I assume you mean forged conrods rather than billet?

I recently threw some Poncam Type-Bs into my freshly rebuilt RB26 (rings + bearings) and was happy with the result in power. When tuning from the old cams we took out a bit of fuel under 4500rpm, but obviously added more above 4500. We shifted the intake cam gear a bit, but I can't remember where it ended up.
The cams didn't affect the idle too much, they sounded nice, but not tough.
So we played with the idle ignition map in the Haltech Platinum Pro to get a nicer idle. Basically we pulled out timing at 1000rpm and added timing at 900rpm, so the car sounds a little tougher than it really is. PLUS, I have a strong background with ported rotaries and love the brap ;)

The end of this dyno vid will show what I mean with the ignition timing.

Mark :)

Hi Mark,

Thanks heaps for your info...(Your Godzilla looks exactly like mine used to with the 34 wheels! :P Sounds good! Well from the verdit i get it looks like Type B poncams are the way to go. Im not too sure the difference of the type a and b but im guessing just the lift or degree?, B would be the more aggresive cam?

And yes forged conrods. I want a lumpy note like you have as too serious a note will attract too much unwanted attention.

Was yours a full rebuild? We have just installed the shelves and brand new crank it spins very freely very nice....we have another debate on which oil pump to install. I have spent a fortune already so i am deciding to go with an N1....instead of standard. Nitto oil pump are far too expensive. Im sure the N1 will do....

Once again thanks for your reply feel free to message whenever you like.

Kind regards,

Mischa

+1 for tomei type B's. Drop right in and give it a hell of a note. I know of 3 GTR's in Canberra (not including mine) that run them and we all love the note. Add a good quality exhaust and they really come alive.

If i had a video i would post it up for you mate. I did a full ground up rebuild on everything running a full nitto bottom end including the oil pump. I would go either Nitto, N1 or tomei for the oil pump.

I would recomend getting a full custom zaust made as you can get them sounding amazing.

Heya Mischa,

The only difference in the Tomei Type-A and -B is exhaust duration (A=252deg, B=260deg)

Don't forget when you drop in the new cams, you'll need to reshim the head, they're not a COMPLETE drop in like some people think!

I refreshed my engine with rings and bearings only. Didn't even require a bore, just a quick hone and she's making 340rwkw ;)

The whole build with all new gaskets, Tomei cams, shims, ACL Race bearings etc was <$3k

There's heaps of info on oil pumps. In my opinion, unless you're going for a Tomei, the factory pump with a billet gear (RENIK or similar) is as good as you're going to get for a factory'ish setup.

Extra oil volume will do nothing unless you're spinning the engine at high revs and have built your engine 'loose'.

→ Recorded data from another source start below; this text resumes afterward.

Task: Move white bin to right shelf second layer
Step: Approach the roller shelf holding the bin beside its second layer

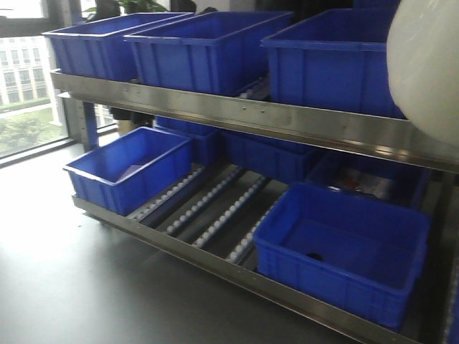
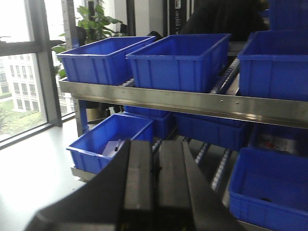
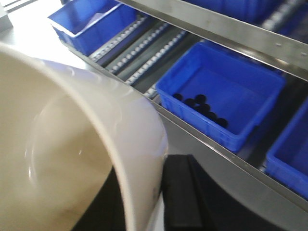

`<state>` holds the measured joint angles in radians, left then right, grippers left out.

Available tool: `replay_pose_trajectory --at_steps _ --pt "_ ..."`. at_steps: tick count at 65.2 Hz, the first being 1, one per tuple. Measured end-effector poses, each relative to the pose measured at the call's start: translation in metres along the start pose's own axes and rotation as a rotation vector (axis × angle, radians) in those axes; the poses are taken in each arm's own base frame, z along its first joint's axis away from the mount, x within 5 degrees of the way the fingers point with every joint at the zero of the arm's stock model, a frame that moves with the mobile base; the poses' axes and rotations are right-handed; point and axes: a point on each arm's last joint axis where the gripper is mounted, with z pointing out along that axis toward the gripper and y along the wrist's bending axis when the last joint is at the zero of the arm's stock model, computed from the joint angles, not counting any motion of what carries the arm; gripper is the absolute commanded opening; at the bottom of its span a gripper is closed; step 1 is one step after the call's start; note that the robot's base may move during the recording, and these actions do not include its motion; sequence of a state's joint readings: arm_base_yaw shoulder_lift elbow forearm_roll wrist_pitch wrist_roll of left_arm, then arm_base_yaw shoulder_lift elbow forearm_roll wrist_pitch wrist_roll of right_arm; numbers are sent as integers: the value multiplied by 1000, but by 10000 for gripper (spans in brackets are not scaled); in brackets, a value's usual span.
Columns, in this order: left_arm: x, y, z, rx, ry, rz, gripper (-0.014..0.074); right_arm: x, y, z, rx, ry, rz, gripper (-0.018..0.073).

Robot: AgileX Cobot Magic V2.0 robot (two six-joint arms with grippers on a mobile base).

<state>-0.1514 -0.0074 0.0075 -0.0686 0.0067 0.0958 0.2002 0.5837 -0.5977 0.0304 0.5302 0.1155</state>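
The white bin [image 1: 428,64] hangs in the air at the top right of the front view, level with the upper rack level and its riveted steel front bar [image 1: 251,113]. It covers part of the rightmost blue crate [image 1: 326,61]. In the right wrist view the bin [image 3: 72,144] fills the left half. My right gripper [image 3: 150,190] is shut on its wall, one finger inside and one finger [image 3: 180,192] outside. My left gripper [image 2: 155,144] is shut and empty, facing the rack. White rollers [image 1: 252,90] show between the upper crates.
Three blue crates [image 1: 208,46] stand on the upper level. The lower roller level [image 1: 215,208] holds a crate at the left [image 1: 129,168] and one at the right [image 1: 344,247], which has dark round parts in it [image 3: 202,103]. More crates sit behind. A window is at the left.
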Motion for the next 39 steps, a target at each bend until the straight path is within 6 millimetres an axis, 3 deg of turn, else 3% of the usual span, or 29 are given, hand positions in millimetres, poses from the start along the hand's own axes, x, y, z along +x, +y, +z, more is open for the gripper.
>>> replay_pose_trajectory --at_steps 39 --pt "0 0 0 0 0 0 85 0 0 0 0 0 0 25"
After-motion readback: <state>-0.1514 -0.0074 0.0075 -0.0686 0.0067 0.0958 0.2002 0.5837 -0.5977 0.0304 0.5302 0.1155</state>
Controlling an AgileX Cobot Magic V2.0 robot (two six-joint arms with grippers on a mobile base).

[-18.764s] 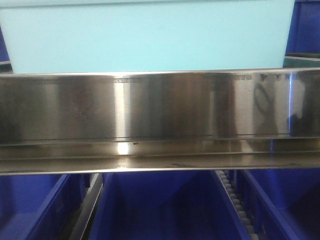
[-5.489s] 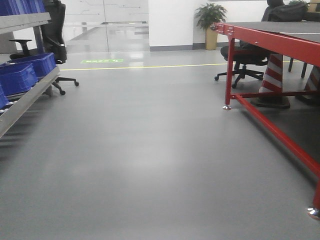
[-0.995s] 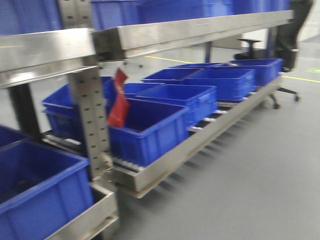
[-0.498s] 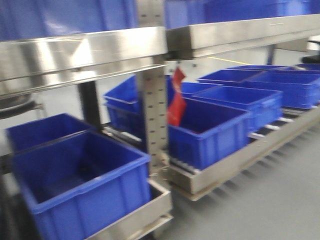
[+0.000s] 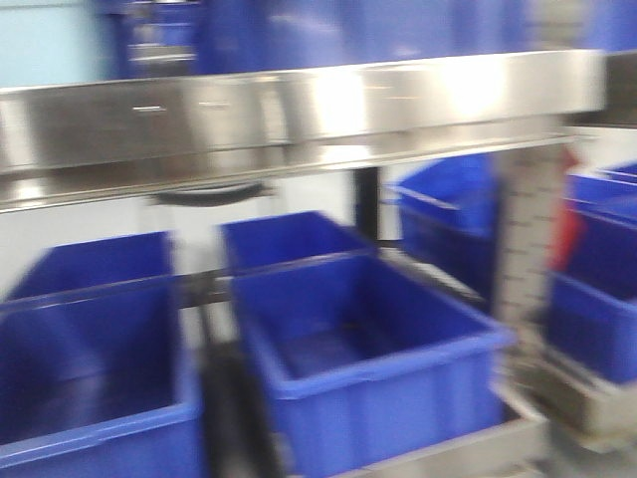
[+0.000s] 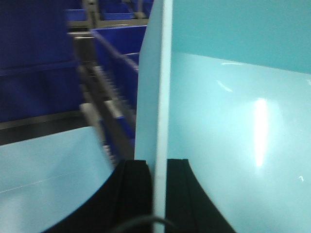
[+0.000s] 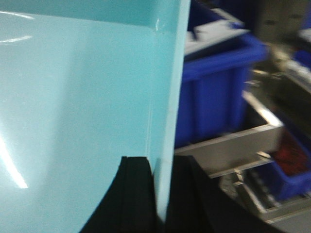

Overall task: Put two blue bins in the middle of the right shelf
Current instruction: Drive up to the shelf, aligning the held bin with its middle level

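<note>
Clearly, the left gripper [image 6: 158,194] is clamped on an upright wall of the pale turquoise plastic bin [image 6: 233,121], one black finger [image 6: 133,194] on each face. The right gripper [image 7: 160,194] pinches another wall of that bin in the same way. In the blurred front view a patch of the same turquoise shows above the left end of the broad stainless steel shelf beam [image 5: 299,110], with dark blue shapes beside it.

Below the beam, an open dark blue plastic crate [image 5: 368,349] sits in the middle, a second blue crate [image 5: 90,368] to its left, and smaller ones behind. Under the beam's right end stands a perforated steel upright [image 5: 523,239], a red tag [image 5: 569,224] just past it. The right wrist view shows another blue crate [image 7: 214,92] close beside the held wall.
</note>
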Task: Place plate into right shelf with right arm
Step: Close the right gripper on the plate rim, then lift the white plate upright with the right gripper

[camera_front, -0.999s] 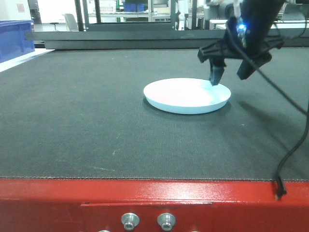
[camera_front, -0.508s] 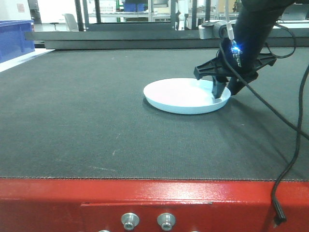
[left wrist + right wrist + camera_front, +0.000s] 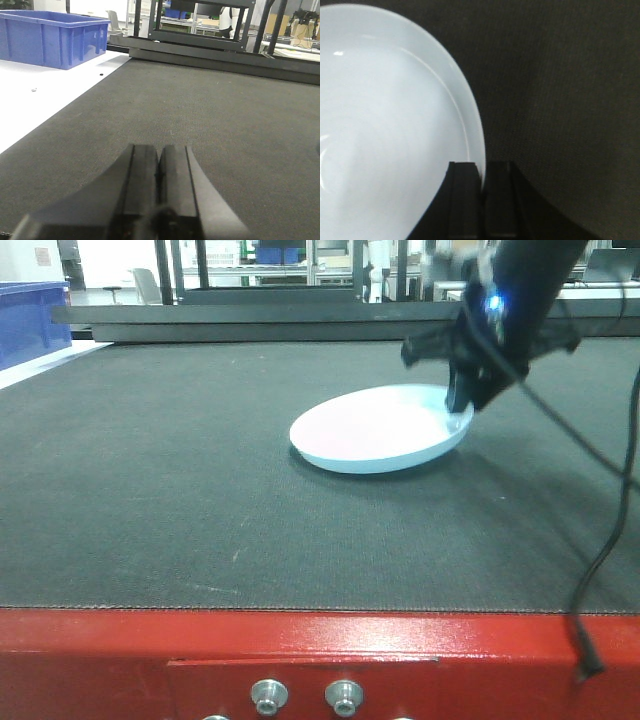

But that's my opinion, do your own research :)

If you're running Garrett turbos and OE turbo manifolds, hit them with a die grinder and match port the suckers, there's a bit of material that can be ground away ;)

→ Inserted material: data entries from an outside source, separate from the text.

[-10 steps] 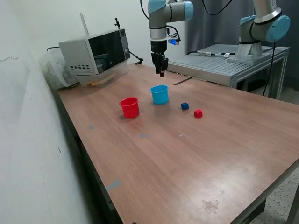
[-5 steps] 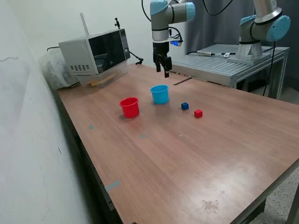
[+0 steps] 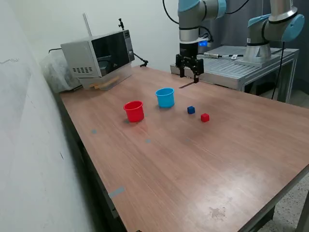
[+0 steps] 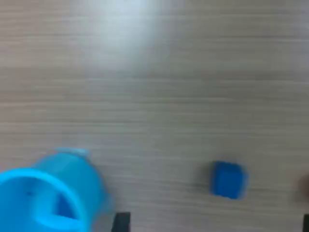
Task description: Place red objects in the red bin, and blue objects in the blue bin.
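The exterior view is evenly lit, bright and sharp, with soft short shadows under the cups and cubes and a pale sheen across the table (image 3: 203,159) nearest the camera. The wrist view is heavily blurred: wood grain smears into streaks, the blue cup (image 4: 46,195) and blue cube (image 4: 227,179) have fuzzy edges, and a white glare washes out one edge.
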Controlling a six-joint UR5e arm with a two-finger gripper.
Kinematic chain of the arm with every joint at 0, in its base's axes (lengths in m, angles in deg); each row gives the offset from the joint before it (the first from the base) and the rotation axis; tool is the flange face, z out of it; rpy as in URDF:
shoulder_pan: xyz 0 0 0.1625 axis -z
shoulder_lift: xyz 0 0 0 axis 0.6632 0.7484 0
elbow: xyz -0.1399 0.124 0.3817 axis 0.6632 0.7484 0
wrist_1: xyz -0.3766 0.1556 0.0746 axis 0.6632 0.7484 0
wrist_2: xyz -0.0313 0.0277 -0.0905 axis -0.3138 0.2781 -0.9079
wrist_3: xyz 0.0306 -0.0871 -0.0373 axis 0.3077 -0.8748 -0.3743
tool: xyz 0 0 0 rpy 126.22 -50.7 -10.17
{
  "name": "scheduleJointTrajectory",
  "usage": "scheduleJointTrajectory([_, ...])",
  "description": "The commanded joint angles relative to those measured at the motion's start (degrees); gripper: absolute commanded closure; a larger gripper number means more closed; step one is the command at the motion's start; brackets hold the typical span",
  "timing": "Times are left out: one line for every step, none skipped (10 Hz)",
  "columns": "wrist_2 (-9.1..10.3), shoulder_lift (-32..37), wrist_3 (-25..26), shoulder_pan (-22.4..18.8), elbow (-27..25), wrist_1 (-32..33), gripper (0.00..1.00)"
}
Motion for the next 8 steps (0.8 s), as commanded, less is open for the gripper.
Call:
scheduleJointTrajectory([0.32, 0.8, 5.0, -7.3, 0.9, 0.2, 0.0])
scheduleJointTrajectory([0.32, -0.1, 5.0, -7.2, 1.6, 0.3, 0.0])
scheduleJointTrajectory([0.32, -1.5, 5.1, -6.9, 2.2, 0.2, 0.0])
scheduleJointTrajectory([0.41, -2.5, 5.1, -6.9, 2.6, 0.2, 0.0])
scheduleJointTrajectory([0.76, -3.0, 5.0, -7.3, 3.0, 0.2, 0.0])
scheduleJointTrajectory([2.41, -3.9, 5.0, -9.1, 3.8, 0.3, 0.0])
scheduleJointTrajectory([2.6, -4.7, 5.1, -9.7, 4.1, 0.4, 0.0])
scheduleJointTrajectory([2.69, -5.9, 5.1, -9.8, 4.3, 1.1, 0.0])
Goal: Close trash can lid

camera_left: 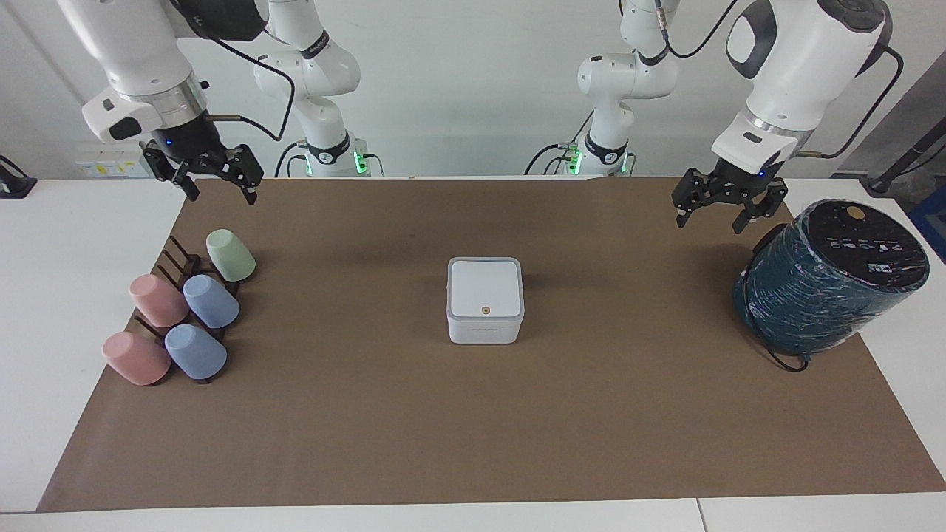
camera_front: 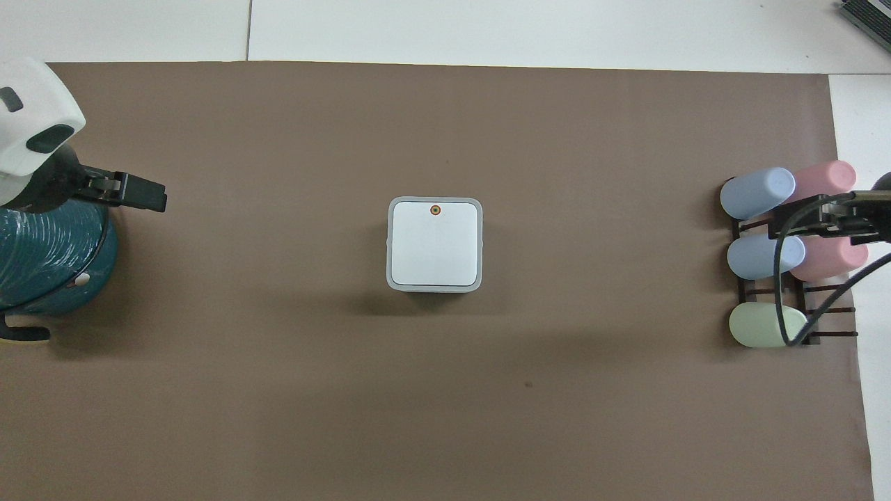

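Note:
The trash can (camera_left: 482, 329) is a small white square box in the middle of the brown mat. Its lid (camera_left: 485, 288) lies flat on top with the orange dot facing up, and it also shows in the overhead view (camera_front: 435, 243). My left gripper (camera_left: 709, 219) hangs open and empty in the air next to the teal cylinder, well away from the can. One of its fingers (camera_front: 143, 195) shows in the overhead view. My right gripper (camera_left: 219, 191) is open and empty, up over the cup rack end of the mat (camera_front: 828, 217).
A large dark teal wrapped cylinder (camera_left: 831, 277) stands at the left arm's end of the table. A dark rack with several pastel cups (camera_left: 185, 310) lies at the right arm's end. The brown mat (camera_left: 473, 428) covers the table's middle.

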`<state>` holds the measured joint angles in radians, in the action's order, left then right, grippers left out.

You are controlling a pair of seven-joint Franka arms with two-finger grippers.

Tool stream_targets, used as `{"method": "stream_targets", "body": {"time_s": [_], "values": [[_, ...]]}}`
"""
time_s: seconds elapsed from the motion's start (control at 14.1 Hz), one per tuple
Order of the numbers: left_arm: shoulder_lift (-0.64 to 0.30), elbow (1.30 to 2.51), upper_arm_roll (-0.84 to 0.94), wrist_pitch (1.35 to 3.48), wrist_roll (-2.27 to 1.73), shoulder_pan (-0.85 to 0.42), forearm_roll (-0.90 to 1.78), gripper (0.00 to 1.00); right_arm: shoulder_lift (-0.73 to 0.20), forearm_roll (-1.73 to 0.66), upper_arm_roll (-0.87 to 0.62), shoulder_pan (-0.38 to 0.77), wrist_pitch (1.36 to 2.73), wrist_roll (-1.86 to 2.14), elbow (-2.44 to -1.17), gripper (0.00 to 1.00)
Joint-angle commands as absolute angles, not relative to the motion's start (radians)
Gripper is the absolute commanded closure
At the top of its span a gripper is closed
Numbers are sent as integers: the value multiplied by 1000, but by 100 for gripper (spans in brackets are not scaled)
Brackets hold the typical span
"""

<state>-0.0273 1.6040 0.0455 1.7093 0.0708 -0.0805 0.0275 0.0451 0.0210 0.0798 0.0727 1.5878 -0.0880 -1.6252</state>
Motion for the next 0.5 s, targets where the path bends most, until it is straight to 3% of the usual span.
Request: {"method": "stream_targets", "body": {"time_s": [0.0, 0.43], "values": [[-14, 1628, 49, 1727, 48, -81, 41, 0, 66, 14, 80, 71, 1580, -66, -1644, 0], [-14, 1626, 49, 1727, 48, -77, 38, 0, 67, 14, 80, 71, 1580, -66, -1644, 0]]}}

Drop me a line if you want to chat engine building etc

Mark :)

If you want some good cams, call UNIGROUP engineering and get some of theirs..

You will make more power with better response than with a type B

They even just brought out a set that will give you that "lumpy note"

I'm running the 260 versions on a 2.8, -5's and E85. The lift is 10.85 mm with a much more aggressive ramp rate than a typical "jap cam".

Posted Today, 05:05 AM



are you talking about the unigroups ? better option then the tomei pon cams ? i had these on my old 32gtr they worked well but im looking for something different my engine will just have the stock crank the r33 gtr has. but the rest will be built of course. piggaz do you have a 33 gtr ?? what e85 setup are you using anychance you could pm me with some guides or just fire away here cheers man


I'm running the 260 versions on a 2.8, -5's and E85. The lift is 10.85 mm with a much more aggressive ramp rate than a typical "jap cam".

Posted Today, 05:05 AM

are you talking about the unigroups ? better option then the tomei pon cams ? i had these on my old 32gtr they worked well but im looking for something different my engine will just have the stock crank the r33 gtr has. but the rest will be built of course. piggaz do you have a 33 gtr ?? what e85 setup are you using anychance you could pm me with some guides or just fire away here cheers man

Yeah, the Unigroup cams. You also use the standard buckets, you will need to relieve the head for the lobe and you will need a decent valve spring. Camtech do a spring and Titanium retainer package which is very reasonably priced and will do the job.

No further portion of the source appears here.